The South African rand weakened to a record 16.0543 per US dollar before paring losses to trade 1.9 per cent down at 15.7648 by 7.04pm in Johannesburg on Friday after President Jacob Zuma sought to ease concerns that the nation’s financial focus would change after he unexpectedly replaced the finance minister with a backbencher.

Commodities

Iron ore extended declines for a ninth week – the longest losing streak in seven years – with Chinese steel production data on Saturday expected to signal a further weakening in demand.

Ore with 62 per cent content delivered to Qingdao dropped 4.3 per cent this week, falling to $US38.30 a dry metric ton on Friday, a record low in daily prices compiled by Metal Bulletin back to May 2009.

The commodity has capped its worst stretch of decreases since October 2008 as low-cost supplies expand, Metal Bulletin’s weekly data shows.

Bonds of Anglo American fell to record lows after Moody’s Investors Service downgraded the miner and put it on review for a cut to sub-investment grade.

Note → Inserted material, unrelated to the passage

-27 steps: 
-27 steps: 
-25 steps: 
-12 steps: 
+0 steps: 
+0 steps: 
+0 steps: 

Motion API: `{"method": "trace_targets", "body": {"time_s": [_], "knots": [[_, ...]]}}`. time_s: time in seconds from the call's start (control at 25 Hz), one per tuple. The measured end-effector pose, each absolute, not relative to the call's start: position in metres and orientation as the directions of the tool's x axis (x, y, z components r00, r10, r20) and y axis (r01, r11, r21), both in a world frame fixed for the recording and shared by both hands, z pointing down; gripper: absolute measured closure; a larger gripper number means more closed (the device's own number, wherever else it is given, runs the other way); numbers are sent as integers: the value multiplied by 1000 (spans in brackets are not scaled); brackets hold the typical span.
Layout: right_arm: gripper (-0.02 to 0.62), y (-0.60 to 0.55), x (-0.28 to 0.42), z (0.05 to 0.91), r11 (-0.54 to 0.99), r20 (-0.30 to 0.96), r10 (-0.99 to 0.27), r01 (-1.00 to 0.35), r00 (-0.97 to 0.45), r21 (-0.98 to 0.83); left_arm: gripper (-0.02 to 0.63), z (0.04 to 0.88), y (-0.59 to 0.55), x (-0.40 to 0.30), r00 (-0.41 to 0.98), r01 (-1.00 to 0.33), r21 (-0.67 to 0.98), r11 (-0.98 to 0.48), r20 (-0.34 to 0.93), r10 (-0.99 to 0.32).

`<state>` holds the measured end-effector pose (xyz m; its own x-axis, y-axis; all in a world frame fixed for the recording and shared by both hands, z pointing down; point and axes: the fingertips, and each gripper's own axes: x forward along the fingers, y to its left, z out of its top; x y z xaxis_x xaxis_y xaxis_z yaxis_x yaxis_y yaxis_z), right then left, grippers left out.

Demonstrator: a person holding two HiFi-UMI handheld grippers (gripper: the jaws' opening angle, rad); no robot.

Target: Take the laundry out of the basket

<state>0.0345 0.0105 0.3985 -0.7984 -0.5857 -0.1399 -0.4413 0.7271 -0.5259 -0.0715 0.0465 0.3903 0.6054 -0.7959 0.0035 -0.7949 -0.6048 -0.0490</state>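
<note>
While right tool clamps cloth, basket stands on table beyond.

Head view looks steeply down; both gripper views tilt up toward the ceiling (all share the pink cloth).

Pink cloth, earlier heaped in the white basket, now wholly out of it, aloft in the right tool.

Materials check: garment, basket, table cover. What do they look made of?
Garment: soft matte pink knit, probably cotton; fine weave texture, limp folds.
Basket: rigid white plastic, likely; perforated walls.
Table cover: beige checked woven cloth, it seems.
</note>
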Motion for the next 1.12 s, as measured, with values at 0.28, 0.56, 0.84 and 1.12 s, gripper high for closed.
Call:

Fitch Ratings on Friday also downgraded the miner and put it on negative watch, a sign more downgrades were ahead.

Credit Suisse projects that Brent crude oil will trade above $US60 per barrel in the second half of 2016.

“It is clear to us that, technically speaking, we may not be that far away from a true bottom,” Jan Stuart, the bank’s global energy economist, said.

United States

The S&P 500 had its worst week since August, as plunging crude oil prices on Friday compounded investor nervousness on expectations for the first US interest rate hike in nearly a decade.

The S&P 500 fell 3.8 per cent in its worst week since August 21. The Dow fell 3.3 per cent and Nasdaq dropped 4.1 per cent for the week.

Retail sales excluding automobiles, gasoline, building materials and food services increased 0.6 per cent after gaining 0.2 per cent in October, the Commerce Department said on Friday.

These so-called core retail sales correspond most closely with the consumer spending component of gross domestic product.

However, overall, retail sales gained only 0.2 per cent as automobile sales fell and cheaper gasoline weighed on receipts at service stations. Retail sales rose 0.1 per cent in October.

In a separate report, the University of Michigan’s consumer sentiment index rose to 91.8 this month from 91.3 in November.

Chemical titans DuPont and Dow Chemical Co agreed to combine in an all-stock merger valued at $US130 billion in a first step towards breaking into three separate businesses.

Europe

European shares fell on Friday on concerns that weakness in the Chinese yuan could weigh on the global economy, while the slump in oil prices added to the gloomy mood before a widely expected rise in US interest rates. Shares in French car maker Renault, watch maker Swatch and fashion house Hugo Boss fell.

British drug maker AstraZeneca is in advanced talks to buy privately held cancer drug developer Acerta Pharma for more than $US5 billion, the Wall Street Journal reports, citing people familiar with the matter.

“Markets continue to discount disappointment over the ECB. You add oil prices making new lows, worries over US high yield, China deflation and a mini credit crisis in Italy, then you have the cocktail that is weighing on markets,” Giuseppe Sersale, a fund manager at Anthilia in Milan, said.

What happened on Friday

The benchmark ASX 200 Index fell 0.1 per cent on Friday and 2.4 per cent for the week to 5029.5, posting its third successive weekly drop, while the broader All Ordinaries fell 0.1 per cent on Friday and 2.3 per cent for the week to 5078.6.